EXHIBIT 99.3
EXECUTION COPY
VOTING AGREEMENT
VOTING AGREEMENT (this "AGREEMENT"), dated as of June 1, 2003, by
and between Aspen Technology, Inc. (the "Company") and [___________________]
(the "STOCKHOLDER").
W I T N E S S E T H:
WHEREAS, the Stockholder owns such number of (a) shares of Series B
Preferred Stock, par value $.10 per share (the "SERIES B PREFERRED STOCK"),
of the Company (b) shares of Common Stock, par value $.10 per share (the
"COMMON STOCK"), of the Company and/or (c) warrants or options to purchase
Common Stock, indicated next to his, her or its name on SCHEDULE A attached
hereto;
WHEREAS, pursuant to a Securities Purchase Agreement entered into as
of June 1, 2003 among the Company and certain other investors (including the
Stockholder) (the "PURCHASE AGREEMENT"), the Company and the Stockholder have
agreed to provide for certain agreements with respect to the voting and transfer
of Securities (as defined in Section 9 below) owned by the Stockholder pursuant
to this Agreement; and
WHEREAS, this Agreement is being entered into in order to induce the
Company to enter into the Purchase Agreement and to consummate the transactions
contemplated in the Purchase Agreement and Transaction Documents (as defined in
the Purchase Agreement).
NOW, THEREFORE, in consideration of the mutual covenants and
agreements herein contained and other, good and valuable consideration, and
intending to be legally bound hereby, the parties hereto hereby agree as
follows:
1. AGREEMENTS TO VOTE; IRREVOCABLE PROXY.
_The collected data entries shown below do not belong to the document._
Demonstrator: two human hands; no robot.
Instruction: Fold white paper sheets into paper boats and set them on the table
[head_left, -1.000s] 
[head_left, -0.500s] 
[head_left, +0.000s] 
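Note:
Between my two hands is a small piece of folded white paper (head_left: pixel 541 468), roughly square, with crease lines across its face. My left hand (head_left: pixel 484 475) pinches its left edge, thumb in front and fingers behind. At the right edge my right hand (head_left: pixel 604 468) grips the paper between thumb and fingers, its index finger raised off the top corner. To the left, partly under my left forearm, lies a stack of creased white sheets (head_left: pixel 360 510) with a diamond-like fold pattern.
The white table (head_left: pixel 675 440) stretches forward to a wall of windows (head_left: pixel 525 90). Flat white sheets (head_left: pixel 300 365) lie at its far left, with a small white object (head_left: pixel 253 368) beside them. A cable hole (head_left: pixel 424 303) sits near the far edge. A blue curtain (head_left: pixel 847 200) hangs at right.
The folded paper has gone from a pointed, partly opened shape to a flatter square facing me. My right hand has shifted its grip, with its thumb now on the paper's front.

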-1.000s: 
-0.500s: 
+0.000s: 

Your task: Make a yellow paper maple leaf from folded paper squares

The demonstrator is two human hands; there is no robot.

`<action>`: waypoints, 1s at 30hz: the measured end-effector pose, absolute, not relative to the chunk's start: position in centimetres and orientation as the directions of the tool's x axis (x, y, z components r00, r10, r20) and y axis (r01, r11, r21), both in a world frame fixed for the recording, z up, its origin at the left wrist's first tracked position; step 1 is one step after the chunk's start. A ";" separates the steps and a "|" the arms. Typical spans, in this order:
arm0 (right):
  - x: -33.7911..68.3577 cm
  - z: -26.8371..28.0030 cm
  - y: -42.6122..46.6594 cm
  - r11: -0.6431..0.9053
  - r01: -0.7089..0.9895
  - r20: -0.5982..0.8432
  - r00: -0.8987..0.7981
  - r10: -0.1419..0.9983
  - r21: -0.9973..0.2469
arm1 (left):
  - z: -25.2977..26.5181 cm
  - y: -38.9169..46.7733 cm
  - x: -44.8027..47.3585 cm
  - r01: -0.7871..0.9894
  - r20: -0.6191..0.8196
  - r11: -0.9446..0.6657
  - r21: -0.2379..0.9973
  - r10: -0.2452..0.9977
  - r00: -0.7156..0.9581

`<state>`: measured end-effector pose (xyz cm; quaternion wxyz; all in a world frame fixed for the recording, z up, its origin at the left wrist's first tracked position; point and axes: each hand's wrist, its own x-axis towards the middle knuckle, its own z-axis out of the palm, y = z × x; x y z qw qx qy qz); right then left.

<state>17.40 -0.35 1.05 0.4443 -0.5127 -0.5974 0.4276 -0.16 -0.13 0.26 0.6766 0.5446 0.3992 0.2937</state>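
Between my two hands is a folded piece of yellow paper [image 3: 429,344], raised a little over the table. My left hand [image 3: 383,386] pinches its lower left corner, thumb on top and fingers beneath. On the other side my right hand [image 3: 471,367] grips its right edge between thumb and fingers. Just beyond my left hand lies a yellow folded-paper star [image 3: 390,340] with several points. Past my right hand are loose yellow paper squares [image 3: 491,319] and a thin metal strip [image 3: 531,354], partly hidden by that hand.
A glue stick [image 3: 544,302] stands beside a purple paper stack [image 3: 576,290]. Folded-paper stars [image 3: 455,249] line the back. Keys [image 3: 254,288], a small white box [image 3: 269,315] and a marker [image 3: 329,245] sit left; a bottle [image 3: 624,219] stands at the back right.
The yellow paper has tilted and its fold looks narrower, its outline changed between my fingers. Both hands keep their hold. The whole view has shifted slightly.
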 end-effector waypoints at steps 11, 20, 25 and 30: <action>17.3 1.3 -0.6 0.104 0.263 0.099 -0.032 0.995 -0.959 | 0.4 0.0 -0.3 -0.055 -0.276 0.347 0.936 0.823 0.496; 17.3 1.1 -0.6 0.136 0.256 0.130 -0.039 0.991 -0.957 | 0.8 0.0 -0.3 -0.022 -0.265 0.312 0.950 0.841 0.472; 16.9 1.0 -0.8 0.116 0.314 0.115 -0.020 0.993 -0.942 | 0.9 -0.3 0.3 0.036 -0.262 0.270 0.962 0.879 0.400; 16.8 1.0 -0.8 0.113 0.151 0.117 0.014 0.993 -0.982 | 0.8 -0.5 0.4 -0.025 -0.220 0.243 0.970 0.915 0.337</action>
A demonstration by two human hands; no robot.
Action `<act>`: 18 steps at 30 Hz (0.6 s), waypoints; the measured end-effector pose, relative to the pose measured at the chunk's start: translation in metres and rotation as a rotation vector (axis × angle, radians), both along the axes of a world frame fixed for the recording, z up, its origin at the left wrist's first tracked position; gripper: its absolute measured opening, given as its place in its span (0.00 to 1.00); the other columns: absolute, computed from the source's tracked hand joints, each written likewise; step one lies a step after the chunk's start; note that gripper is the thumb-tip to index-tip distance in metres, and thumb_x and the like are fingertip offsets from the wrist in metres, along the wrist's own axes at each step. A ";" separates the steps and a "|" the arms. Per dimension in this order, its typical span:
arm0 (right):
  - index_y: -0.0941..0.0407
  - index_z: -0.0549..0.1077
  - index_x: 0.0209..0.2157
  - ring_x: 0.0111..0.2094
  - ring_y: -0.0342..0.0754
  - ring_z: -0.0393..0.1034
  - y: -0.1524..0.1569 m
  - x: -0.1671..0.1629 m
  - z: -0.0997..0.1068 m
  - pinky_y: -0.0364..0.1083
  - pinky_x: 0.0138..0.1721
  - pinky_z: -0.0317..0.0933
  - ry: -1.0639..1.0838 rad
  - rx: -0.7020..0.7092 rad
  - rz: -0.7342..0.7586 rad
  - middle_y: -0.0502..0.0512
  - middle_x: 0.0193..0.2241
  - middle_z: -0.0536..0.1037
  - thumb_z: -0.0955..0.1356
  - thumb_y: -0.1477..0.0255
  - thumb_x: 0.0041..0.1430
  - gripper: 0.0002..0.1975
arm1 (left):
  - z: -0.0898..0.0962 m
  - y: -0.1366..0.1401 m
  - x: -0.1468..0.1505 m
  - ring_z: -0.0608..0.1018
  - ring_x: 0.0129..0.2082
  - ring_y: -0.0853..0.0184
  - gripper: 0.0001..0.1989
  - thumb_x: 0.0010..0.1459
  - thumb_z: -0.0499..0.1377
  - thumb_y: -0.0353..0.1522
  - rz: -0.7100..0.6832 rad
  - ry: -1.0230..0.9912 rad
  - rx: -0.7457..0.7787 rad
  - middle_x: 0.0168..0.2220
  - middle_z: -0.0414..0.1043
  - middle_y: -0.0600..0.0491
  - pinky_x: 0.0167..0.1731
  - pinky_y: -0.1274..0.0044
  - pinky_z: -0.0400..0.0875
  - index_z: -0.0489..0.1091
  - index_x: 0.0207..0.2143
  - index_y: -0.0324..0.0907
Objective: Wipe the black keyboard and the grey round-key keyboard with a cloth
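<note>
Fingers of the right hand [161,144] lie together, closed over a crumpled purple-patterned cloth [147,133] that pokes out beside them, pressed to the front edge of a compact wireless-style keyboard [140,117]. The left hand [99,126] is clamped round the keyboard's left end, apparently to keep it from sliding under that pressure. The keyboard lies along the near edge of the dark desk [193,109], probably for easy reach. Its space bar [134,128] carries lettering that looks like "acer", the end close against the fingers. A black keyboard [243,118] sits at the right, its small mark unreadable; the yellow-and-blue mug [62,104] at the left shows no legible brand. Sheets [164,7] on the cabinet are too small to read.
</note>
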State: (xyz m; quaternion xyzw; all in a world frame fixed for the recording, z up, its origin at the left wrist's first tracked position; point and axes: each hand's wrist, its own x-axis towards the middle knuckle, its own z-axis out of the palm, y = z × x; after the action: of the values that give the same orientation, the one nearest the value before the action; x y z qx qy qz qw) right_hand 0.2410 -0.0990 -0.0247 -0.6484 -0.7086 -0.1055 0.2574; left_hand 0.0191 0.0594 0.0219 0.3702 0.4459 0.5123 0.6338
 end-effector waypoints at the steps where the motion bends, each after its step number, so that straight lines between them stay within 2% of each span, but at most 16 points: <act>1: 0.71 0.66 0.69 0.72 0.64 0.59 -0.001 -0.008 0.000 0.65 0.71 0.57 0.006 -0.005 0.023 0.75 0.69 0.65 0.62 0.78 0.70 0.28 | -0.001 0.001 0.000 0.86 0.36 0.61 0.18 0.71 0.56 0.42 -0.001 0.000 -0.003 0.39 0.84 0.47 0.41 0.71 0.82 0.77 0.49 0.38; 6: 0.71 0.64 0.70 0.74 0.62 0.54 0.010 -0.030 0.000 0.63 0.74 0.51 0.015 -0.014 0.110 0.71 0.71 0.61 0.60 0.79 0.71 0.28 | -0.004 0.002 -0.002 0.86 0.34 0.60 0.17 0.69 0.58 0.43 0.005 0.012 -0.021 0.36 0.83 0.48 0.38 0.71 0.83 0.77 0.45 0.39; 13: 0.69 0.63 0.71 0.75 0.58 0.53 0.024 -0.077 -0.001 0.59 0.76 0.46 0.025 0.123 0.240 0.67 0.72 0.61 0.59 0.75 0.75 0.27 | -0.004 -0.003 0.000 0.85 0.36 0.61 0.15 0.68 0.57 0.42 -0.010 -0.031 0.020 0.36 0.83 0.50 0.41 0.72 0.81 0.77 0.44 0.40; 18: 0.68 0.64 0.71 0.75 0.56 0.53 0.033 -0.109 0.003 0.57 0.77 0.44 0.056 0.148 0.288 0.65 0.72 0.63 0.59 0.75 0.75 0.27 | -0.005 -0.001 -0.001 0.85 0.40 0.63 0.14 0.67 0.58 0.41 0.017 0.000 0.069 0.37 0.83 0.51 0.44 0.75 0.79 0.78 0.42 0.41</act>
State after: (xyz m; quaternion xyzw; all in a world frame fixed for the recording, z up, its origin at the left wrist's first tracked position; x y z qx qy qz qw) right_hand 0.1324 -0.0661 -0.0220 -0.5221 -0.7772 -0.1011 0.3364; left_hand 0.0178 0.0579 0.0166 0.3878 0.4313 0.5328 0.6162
1.1. VOTING FOR THE MATTERS TO BE CONSIDERED. Stockholder
hereby agrees that, until the earliest to occur of (i) the termination of the
Purchase Agreement in accordance with its terms; (ii) approval of the issuance
of the Series D Preferred Stock, par value $0.10 per share, by the requisite
stockholders of the Company under the Delaware General Corporation Law ("DGCL")
at the Special Meeting (as defined in the Purchase Agreement) ("REQUIRED
APPROVAL"); (iii) the requisite stockholders of the Company vote to reject the
matters contemplated to be voted on pursuant to Section 6.05 of the Purchase
Agreement under the DGCL (the "MATTERS TO BE CONSIDERED") at any meeting of the
stockholders; or (iv) December 31, 2003 (the earliest to occur of (i), (ii),
(iii) or (iv), the "TERMINATION DATE"), Stockholder shall:
(a) vote all Securities which are entitled to be voted
under the DGCL, the Certificate of Incorporation or the By-laws to be voted at a
meeting of stockholders
of the Company and which are beneficially owned (as determined pursuant to Rule
13d-3 under the Securities Exchange Act of 1934, as amended, "beneficially
owned") by it ("VOTING SECURITIES"), in favor of the Matters to be Considered;
(b) vote all Voting Securities beneficially owned by it
against any action or agreement that, to its knowledge, would result in a breach
of any covenant, obligation or agreement or any representation or warranty of
the Company in the Purchase Agreement; and
(c) vote all Voting Securities beneficially owned by it
against any action or agreement that would reasonably be expected to impede,
interfere with, delay or postpone obtaining the Required Approval, including (i)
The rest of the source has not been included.